Contrasting beliefs exist on Matrilinium. For now, that’s how I’ll leave it.
The girl continues to energetically smile and look at me, awaiting my next question, like a happy tour guide who loves her job. I’m beginning to think we didn’t just bump into each other. Despite the churning nature of evolving images before me, there’s a design here, and that thought became a constant, an anchor to stabilize me. Right now, she is also my anchor, whom I need to discover more about.
“Please tell me more about you, and when you got here.”
Her aura brightens even more, causing me to squint, as she sends her brain wave to me.

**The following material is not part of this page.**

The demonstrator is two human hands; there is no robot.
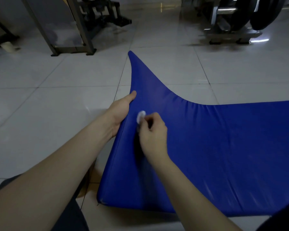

“My name is Charmion. I was a handmaiden to Cleopatra, Queen of Egypt. I got here shortly after I passed on Earth. I’ve been told the moment she will return to me will be soon, and this makes me so happy!”
Two things she says, and a third thought causes a return message from me.
“Who told you? Why does this make you happy? Where is she ‘returning’?”
“None of us know, including the corporals, Who puts thoughts in our heads. This is the way it’s always been done. We all accept this, and we are not to know why. I am happy because she was so good to me, realizing the depth of my devotion to her. She was not good to many; for that she has paid long and dearly. She will be returning at the Ark’s pool, of course!”
I’m puzzled enough to press on about her devotion to Cleopatra, before and after her passing, and now, as a constant feeling for the Queen’s return. I would think that surviving Cleo once would be enough for anyone. My quizzical look tosses this thought toward her.
“Why would you still happily want to be with her?”
Her effusive smile melts a bit toward serenity as she answers.
“My time as a ‘corporal’ was blessed with peace, though I was surrounded by war, killing, pestilence, poverty, famine, and all the other ills and treachery of those times, yet I was immune to them. Ever since I could remember, my Queen sheltered and cared for me as a child before I became a woman, and then I took care of her. I’ve always felt I was born to do only what I could do for her. It was the only purpose I’d known in life. I was lucky to have this station, and I was very good at it. I understood my fortunes in life would begin and end with the Queen. My acceptance of this held much weight on my life’s ledger, and I only spent what seemed like a few moments in the black yoke.”
After her thought relay passes to me, she stiffens to an erectness which makes her seem taller, then beams another smile, so infectious, I smile, too, while hearing her latest thought.
“She’s at the Ark waiting for me now. Come, I want you to meet her.”